Raw data:
BEGIN

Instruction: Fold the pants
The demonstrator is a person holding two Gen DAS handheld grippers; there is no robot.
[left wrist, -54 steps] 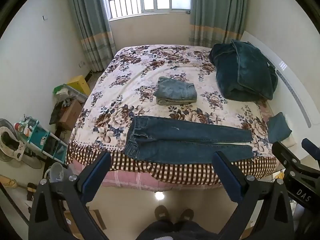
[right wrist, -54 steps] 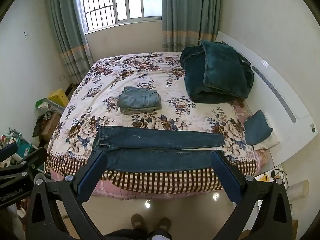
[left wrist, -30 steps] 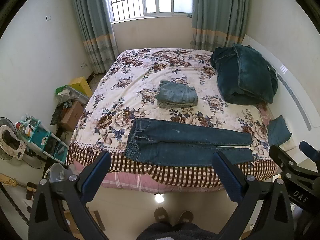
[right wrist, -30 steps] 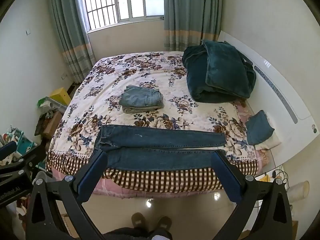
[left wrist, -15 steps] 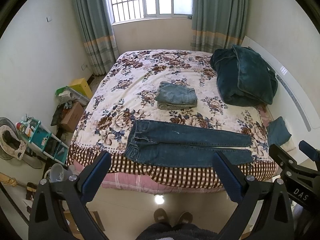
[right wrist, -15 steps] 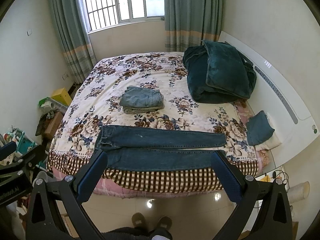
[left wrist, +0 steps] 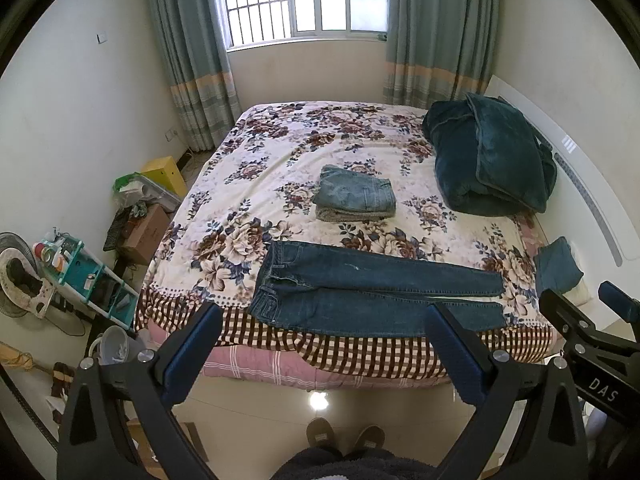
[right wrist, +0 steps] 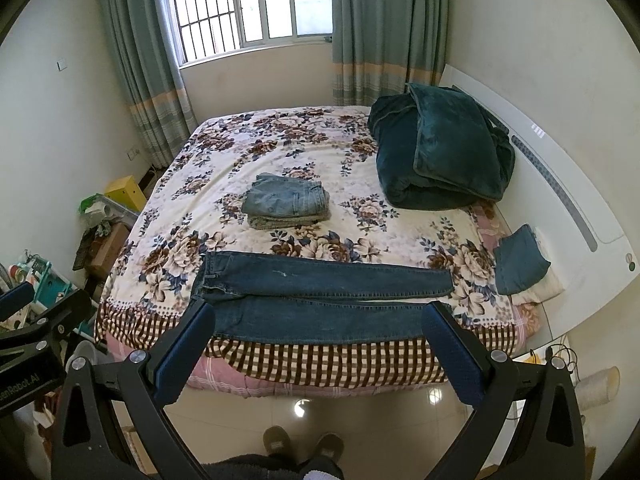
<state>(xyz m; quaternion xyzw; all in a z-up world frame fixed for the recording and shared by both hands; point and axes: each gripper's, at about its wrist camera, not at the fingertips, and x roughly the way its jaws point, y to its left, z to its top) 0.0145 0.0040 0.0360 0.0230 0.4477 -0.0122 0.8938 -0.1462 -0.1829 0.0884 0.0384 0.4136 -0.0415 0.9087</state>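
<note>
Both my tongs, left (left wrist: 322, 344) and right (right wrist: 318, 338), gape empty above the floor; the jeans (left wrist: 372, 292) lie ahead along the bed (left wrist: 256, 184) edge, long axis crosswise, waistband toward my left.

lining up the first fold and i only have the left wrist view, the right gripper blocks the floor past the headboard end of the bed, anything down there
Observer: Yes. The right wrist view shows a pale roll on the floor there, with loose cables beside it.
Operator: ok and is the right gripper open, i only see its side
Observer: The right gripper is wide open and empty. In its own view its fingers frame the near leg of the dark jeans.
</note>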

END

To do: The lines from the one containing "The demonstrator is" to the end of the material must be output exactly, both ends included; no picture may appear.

Answer below:
The demonstrator is a person holding two Gen DAS handheld grippers; there is no robot.
[left wrist, -54 steps] 
[right wrist, -54 steps] 
[left wrist, -30 steps] 
[right wrist, -30 steps] 
[left wrist, -15 steps] 
[right wrist, -15 steps] 
[left wrist, +0 steps] 
[right wrist, +0 steps] 
<state>(xyz m; quaternion xyzw; all in a z-up world frame fixed for the recording and shared by both hands; point and axes: each gripper's, at about its wrist camera, not at the fingertips, and x roughly the way its jaws point, y to its left, z to its top) 0.0145 0.0040 0.0360 0.0230 0.4477 -0.0122 0.8938 -0.1462 -0.1829 0.0884 0.0384 0.4136 -0.0415 0.9087</state>
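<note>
Both my tongs, left (left wrist: 322, 344) and right (right wrist: 318, 338), gape empty above the floor; the jeans (left wrist: 372, 292) lie ahead along the bed (left wrist: 256, 184) edge, long axis crosswise, waistband toward my left.

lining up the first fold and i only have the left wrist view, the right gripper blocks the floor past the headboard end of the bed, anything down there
Observer: Yes. The right wrist view shows a pale roll on the floor there, with loose cables beside it.
Operator: ok and is the right gripper open, i only see its side
Observer: The right gripper is wide open and empty. In its own view its fingers frame the near leg of the dark jeans.
</note>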

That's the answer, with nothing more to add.